INSTRUCTIONS FOR THE TASK | Copy each line of the following material exactly.
┌─ THE DATA
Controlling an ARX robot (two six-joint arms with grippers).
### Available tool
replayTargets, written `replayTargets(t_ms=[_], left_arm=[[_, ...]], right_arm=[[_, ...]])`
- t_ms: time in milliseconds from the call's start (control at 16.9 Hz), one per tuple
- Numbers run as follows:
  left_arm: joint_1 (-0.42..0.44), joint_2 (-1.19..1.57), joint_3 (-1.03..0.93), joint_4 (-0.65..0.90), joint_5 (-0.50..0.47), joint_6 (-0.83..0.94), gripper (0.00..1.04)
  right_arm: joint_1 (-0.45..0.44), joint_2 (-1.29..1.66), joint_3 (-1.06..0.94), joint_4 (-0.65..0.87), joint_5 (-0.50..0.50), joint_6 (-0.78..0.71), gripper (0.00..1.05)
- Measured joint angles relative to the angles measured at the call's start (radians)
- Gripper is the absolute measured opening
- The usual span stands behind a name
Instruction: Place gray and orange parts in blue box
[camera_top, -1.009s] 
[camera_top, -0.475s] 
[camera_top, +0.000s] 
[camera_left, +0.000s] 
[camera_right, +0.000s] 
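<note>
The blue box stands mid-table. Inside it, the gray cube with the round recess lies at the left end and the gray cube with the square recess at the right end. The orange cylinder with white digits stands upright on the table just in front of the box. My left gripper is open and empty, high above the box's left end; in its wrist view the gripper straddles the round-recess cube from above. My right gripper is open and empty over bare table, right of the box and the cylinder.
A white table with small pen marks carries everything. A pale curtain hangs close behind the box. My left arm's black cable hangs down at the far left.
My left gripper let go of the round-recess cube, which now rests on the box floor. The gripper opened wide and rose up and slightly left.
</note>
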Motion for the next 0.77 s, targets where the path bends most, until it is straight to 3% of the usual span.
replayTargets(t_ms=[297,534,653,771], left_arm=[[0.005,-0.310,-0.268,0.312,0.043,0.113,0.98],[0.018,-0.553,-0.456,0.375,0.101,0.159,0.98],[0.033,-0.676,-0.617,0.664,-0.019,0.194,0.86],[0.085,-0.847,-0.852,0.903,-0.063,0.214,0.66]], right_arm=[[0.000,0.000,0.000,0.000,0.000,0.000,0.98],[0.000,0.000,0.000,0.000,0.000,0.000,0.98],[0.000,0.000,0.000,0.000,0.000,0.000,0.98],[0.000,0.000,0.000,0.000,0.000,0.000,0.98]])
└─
RESULT OF THE TASK |
Controlling an ARX robot (two six-joint arms with grippers).
### Available tool
replayTargets, written `replayTargets(t_ms=[_], left_arm=[[_, ...]], right_arm=[[_, ...]])`
- t_ms: time in milliseconds from the call's start (control at 16.9 Hz), one per tuple
- Numbers run as follows:
  left_arm: joint_1 (-0.42..0.44), joint_2 (-1.19..1.57), joint_3 (-1.03..0.93), joint_4 (-0.65..0.90), joint_5 (-0.50..0.47), joint_6 (-0.83..0.94), gripper (0.00..1.04)
  right_arm: joint_1 (-0.45..0.44), joint_2 (-1.29..1.66), joint_3 (-1.06..0.94), joint_4 (-0.65..0.87), joint_5 (-0.50..0.50), joint_6 (-0.78..0.71), gripper (0.00..1.05)
- Measured joint angles relative to the angles measured at the call's start (radians)
- Gripper is the absolute measured opening
- The usual span stands behind a name
Instruction: Place gray and orange parts in blue box
[camera_top, -1.009s] 
[camera_top, -0.475s] 
[camera_top, +0.000s] 
[camera_left, +0.000s] 
[camera_right, +0.000s] 
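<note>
The blue box stands mid-table. Inside it, the gray cube with the round recess lies at the left end and the gray cube with the square recess at the right end. The orange cylinder with white digits stands upright on the table just in front of the box. My left gripper is open and empty, high above the box's left end; in its wrist view the gripper straddles the round-recess cube from above. My right gripper is open and empty over bare table, right of the box and the cylinder.
A white table with small pen marks carries everything. A pale curtain hangs close behind the box. My left arm's black cable hangs down at the far left.
My left gripper let go of the round-recess cube, which now rests on the box floor. The gripper opened wide and rose up and slightly left.
</note>
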Motion for the next 0.77 s, targets where the path bends most, until it is straight to 3% of the usual span.
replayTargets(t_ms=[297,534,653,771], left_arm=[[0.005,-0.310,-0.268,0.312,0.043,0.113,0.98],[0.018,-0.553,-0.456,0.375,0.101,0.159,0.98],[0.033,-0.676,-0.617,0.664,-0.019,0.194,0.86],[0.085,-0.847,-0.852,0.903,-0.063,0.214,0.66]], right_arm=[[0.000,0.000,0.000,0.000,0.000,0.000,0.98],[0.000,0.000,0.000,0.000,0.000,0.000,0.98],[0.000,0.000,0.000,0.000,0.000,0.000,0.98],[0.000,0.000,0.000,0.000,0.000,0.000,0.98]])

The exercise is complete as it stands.